- Given records
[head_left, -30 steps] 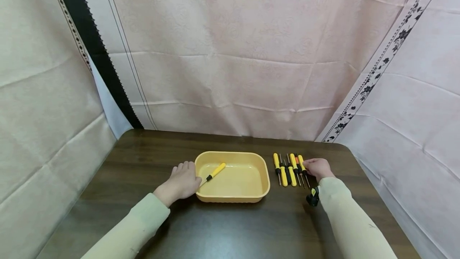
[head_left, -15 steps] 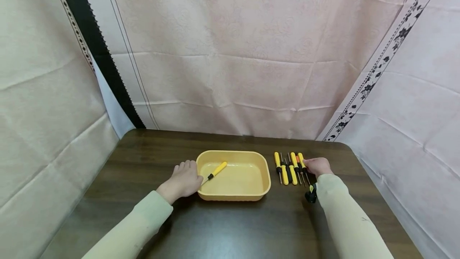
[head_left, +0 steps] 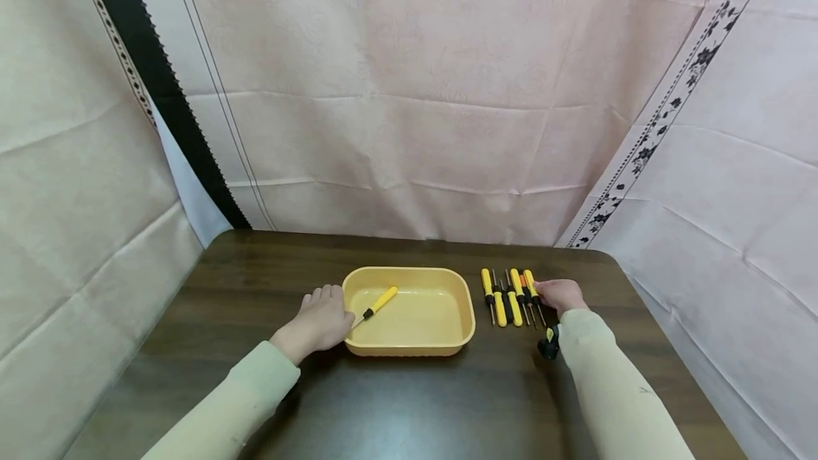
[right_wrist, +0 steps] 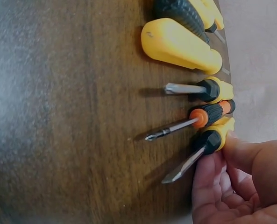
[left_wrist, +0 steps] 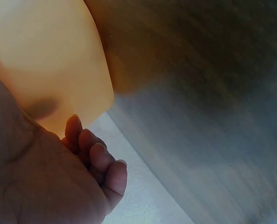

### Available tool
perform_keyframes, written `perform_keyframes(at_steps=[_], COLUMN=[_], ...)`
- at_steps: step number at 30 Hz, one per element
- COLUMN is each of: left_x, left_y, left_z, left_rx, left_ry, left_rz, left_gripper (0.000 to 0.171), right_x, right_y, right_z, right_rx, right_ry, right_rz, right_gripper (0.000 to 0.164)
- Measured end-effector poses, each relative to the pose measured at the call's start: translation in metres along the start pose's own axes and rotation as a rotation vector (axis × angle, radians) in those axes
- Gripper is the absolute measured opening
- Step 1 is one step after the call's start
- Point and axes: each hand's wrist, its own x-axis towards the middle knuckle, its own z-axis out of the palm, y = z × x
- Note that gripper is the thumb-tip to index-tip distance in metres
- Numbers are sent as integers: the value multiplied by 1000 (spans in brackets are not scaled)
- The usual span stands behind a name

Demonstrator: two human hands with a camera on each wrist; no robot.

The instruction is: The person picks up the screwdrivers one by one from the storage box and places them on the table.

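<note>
At the left end of a shallow yellow plastic tray (head_left: pixel 434 314), my left hand (head_left: pixel 322 321) holds the side, thumb near the rim and fingers bent against the outer wall. Inside the tray lies one screwdriver (head_left: pixel 385 297) with a yellow handle, its tip towards that hand. My right hand (head_left: pixel 562 294) pinches the rightmost screwdriver (right_wrist: pixel 211 140) of a row by its yellow and black handle, thumb on top. Its flat metal blade points towards me, close over the table. Right beside it lies an orange and black screwdriver (right_wrist: pixel 201 116) with a cross tip.
Several more yellow and black screwdrivers (head_left: pixel 500 309) lie side by side between the tray and my right hand, some turned the opposite way. They rest on a dark wooden table (head_left: pixel 409 403). Light cloth (head_left: pixel 409 126) hangs behind the table and along both sides.
</note>
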Motion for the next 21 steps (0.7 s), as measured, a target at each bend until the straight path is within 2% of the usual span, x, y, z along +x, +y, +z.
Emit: perform_keyframes(at_steps=[21], left_x=[-2], left_y=[1], left_z=[-1], left_rx=[12], left_ry=[10], left_rz=[10], left_gripper=[46], right_x=[-1], right_y=[7], right_z=[1], right_rx=[-10], right_ry=[15], right_rz=[-20], right_gripper=[46])
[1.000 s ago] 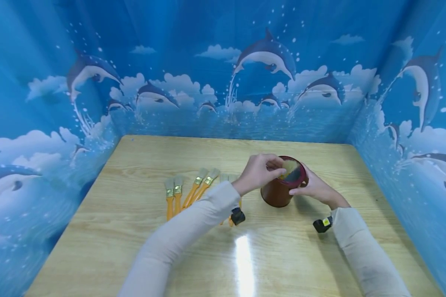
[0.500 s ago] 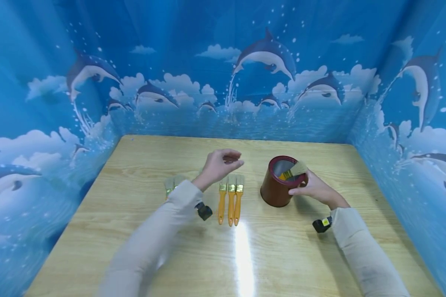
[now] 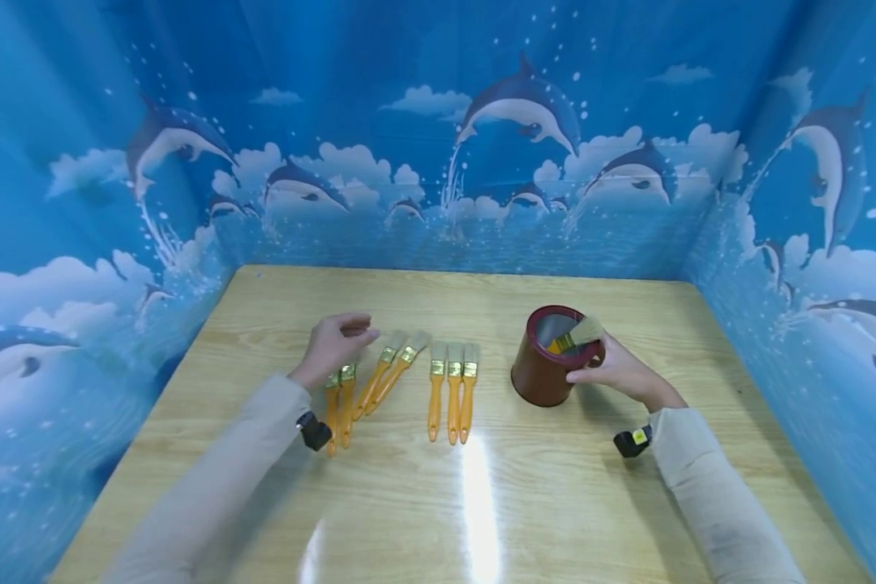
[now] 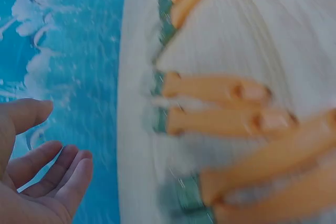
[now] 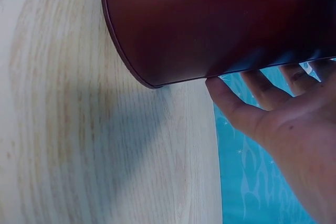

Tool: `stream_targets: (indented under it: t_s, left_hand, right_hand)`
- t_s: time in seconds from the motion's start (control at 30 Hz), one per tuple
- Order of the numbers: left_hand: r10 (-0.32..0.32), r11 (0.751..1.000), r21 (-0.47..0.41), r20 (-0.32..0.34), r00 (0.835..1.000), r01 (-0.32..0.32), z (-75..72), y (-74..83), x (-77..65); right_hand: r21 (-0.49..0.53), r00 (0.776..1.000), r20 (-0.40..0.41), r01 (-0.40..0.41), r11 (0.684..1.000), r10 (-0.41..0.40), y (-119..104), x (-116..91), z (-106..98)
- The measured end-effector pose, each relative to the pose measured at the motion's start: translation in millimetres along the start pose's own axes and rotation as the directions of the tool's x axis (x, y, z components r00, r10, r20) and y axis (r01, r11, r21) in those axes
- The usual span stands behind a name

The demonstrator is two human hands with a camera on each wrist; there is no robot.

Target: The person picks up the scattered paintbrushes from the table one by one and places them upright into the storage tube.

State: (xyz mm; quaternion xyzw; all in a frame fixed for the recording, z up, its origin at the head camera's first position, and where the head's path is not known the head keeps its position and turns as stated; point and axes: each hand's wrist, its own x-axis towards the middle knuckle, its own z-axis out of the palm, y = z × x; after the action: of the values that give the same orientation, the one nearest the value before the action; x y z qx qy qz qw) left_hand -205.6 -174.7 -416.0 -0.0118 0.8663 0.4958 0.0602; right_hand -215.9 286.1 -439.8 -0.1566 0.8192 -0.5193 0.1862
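My left hand [image 3: 333, 349] is empty, its fingers loosely bent, above the bristle ends of the leftmost pair of paintbrushes [image 3: 346, 405]. In the left wrist view the hand [image 4: 42, 187] is apart from the blurred brushes [image 4: 215, 87]. My right hand [image 3: 620, 373] holds the side of a round reddish-brown container [image 3: 542, 377] with a dark red rim, thumb toward me. The right wrist view has the fingers of the hand [image 5: 283, 119] along the container's wall [image 5: 210, 24]. A paintbrush [image 3: 586, 331] leans inside, bristles up over the rim beside my right hand.
A slanted pair of orange-handled paintbrushes [image 3: 390, 377] lies right of the left hand. Farther right, three more brushes [image 3: 453, 397] lie side by side, bristles away from me. The wooden table [image 3: 555, 503] meets a blue dolphin-print curtain [image 3: 438, 235] at back and sides.
My left hand has let go of the paintbrush at the container and moved left, across the table, to the leftmost brushes. The paintbrush now leans on the rim. The right hand has stayed put.
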Motion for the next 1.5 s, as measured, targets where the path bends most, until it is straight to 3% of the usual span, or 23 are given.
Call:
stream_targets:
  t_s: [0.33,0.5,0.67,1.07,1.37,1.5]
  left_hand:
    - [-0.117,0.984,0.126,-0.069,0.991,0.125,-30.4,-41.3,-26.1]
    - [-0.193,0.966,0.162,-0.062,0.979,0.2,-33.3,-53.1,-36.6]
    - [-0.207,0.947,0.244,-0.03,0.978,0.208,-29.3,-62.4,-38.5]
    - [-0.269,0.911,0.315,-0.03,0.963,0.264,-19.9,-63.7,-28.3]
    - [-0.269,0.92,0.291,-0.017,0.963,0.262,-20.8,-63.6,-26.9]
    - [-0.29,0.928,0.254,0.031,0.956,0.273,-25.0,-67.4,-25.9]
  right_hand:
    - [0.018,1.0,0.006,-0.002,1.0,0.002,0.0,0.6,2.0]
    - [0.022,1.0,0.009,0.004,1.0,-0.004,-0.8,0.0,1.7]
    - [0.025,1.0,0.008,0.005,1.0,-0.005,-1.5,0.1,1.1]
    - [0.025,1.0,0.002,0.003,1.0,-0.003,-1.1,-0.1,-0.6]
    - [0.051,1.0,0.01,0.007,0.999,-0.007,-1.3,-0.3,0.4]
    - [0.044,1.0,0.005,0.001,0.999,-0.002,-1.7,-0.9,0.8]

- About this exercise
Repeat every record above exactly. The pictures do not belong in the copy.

- Problem solution
[head_left, -30 steps] 
[head_left, -15 steps] 
[head_left, +0 steps] 
[right_wrist, +0 steps] 
[left_wrist, +0 steps] 

### Available tool
perform_keyframes, written `perform_keyframes(at_steps=[_], COLUMN=[_], ...)`
- at_steps: step number at 30 Hz, one per element
- COLUMN is each of: left_x, left_y, left_z, left_rx, left_ry, left_rz, left_gripper (0.000 to 0.171), right_x, right_y, right_z, right_rx, right_ry, right_rz, right_gripper (0.000 to 0.164)
- Measured end-effector poses, each relative to the pose measured at the call's start: translation in metres along the start pose's own axes and rotation as a rotation vector (axis × angle, radians) in those axes
- Gripper is the absolute measured opening
- Step 1 is one step after the call's start
- Point and axes: each hand's wrist, its own x-axis towards the middle knuckle, its own z-axis out of the palm, y = z × x
- Note that gripper is the thumb-tip to index-tip distance in metres
- Numbers are sent as integers: the value multiplied by 1000 (spans in brackets are not scaled)
- The usual span stands behind a name

Demonstrator: two human hands with a camera on each wrist; no robot.

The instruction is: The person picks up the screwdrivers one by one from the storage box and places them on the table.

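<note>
At the left end of a shallow yellow plastic tray (head_left: pixel 434 314), my left hand (head_left: pixel 322 321) holds the side, thumb near the rim and fingers bent against the outer wall. Inside the tray lies one screwdriver (head_left: pixel 385 297) with a yellow handle, its tip towards that hand. My right hand (head_left: pixel 562 294) pinches the rightmost screwdriver (right_wrist: pixel 211 140) of a row by its yellow and black handle, thumb on top. Its flat metal blade points towards me, close over the table. Right beside it lies an orange and black screwdriver (right_wrist: pixel 201 116) with a cross tip.
Several more yellow and black screwdrivers (head_left: pixel 500 309) lie side by side between the tray and my right hand, some turned the opposite way. They rest on a dark wooden table (head_left: pixel 409 403). Light cloth (head_left: pixel 409 126) hangs behind the table and along both sides.
</note>
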Motion for the next 21 steps (0.7 s), as measured, a target at each bend until the straight path is within 2% of the usual span, x, y, z along +x, +y, +z.
Emit: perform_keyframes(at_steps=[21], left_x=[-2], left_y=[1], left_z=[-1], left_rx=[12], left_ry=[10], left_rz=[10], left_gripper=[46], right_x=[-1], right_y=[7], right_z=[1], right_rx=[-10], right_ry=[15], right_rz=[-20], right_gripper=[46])
[1.000 s ago] 
[0.500 s ago] 
[now] 
[now] 
[now] 

Tool: `stream_targets: (indented under it: t_s, left_hand, right_hand)`
- t_s: time in seconds from the motion's start (control at 30 Hz), one per tuple
- Order of the numbers: left_hand: r10 (-0.32..0.32), r11 (0.751..1.000), r21 (-0.47..0.41), r20 (-0.32..0.34), r00 (0.835..1.000), r01 (-0.32..0.32), z (-75..72), y (-74..83), x (-77..65); right_hand: r21 (-0.49..0.53), r00 (0.776..1.000), r20 (-0.40..0.41), r01 (-0.40..0.41), r11 (0.684..1.000), r10 (-0.41..0.40), y (-119..104), x (-116..91), z (-106..98)
- The measured end-effector pose, each relative to the pose measured at the motion's start: translation in millimetres along the start pose's own axes and rotation as the directions of the tool's x axis (x, y, z components r00, r10, r20) and y axis (r01, r11, r21) in those axes
- The usual span stands behind a name

The demonstrator is two human hands with a camera on each wrist; there is no robot.

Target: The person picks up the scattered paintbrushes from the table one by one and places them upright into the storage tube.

State: (xyz mm; quaternion xyzw; all in a frame fixed for the recording, z up, its origin at the head camera's first position, and where the head's path is not known the head keeps its position and turns as stated; point and axes: each hand's wrist, its own x-axis towards the middle knuckle, its own z-axis out of the palm, y = z × x; after the action: of the values that give the same orientation, the one nearest the value before the action; x y z qx qy qz qw) left_hand -205.6 -174.7 -416.0 -0.0118 0.8663 0.4958 0.0602; right_hand -215.9 286.1 -439.8 -0.1566 0.8192 -0.5193 0.1862
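My left hand [image 3: 333, 349] is empty, its fingers loosely bent, above the bristle ends of the leftmost pair of paintbrushes [image 3: 346, 405]. In the left wrist view the hand [image 4: 42, 187] is apart from the blurred brushes [image 4: 215, 87]. My right hand [image 3: 620, 373] holds the side of a round reddish-brown container [image 3: 542, 377] with a dark red rim, thumb toward me. The right wrist view has the fingers of the hand [image 5: 283, 119] along the container's wall [image 5: 210, 24]. A paintbrush [image 3: 586, 331] leans inside, bristles up over the rim beside my right hand.
A slanted pair of orange-handled paintbrushes [image 3: 390, 377] lies right of the left hand. Farther right, three more brushes [image 3: 453, 397] lie side by side, bristles away from me. The wooden table [image 3: 555, 503] meets a blue dolphin-print curtain [image 3: 438, 235] at back and sides.
My left hand has let go of the paintbrush at the container and moved left, across the table, to the leftmost brushes. The paintbrush now leans on the rim. The right hand has stayed put.
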Motion for the next 1.5 s, as measured, targets where the path bends most, until it is straight to 3% of the usual span, or 23 are given.
Call:
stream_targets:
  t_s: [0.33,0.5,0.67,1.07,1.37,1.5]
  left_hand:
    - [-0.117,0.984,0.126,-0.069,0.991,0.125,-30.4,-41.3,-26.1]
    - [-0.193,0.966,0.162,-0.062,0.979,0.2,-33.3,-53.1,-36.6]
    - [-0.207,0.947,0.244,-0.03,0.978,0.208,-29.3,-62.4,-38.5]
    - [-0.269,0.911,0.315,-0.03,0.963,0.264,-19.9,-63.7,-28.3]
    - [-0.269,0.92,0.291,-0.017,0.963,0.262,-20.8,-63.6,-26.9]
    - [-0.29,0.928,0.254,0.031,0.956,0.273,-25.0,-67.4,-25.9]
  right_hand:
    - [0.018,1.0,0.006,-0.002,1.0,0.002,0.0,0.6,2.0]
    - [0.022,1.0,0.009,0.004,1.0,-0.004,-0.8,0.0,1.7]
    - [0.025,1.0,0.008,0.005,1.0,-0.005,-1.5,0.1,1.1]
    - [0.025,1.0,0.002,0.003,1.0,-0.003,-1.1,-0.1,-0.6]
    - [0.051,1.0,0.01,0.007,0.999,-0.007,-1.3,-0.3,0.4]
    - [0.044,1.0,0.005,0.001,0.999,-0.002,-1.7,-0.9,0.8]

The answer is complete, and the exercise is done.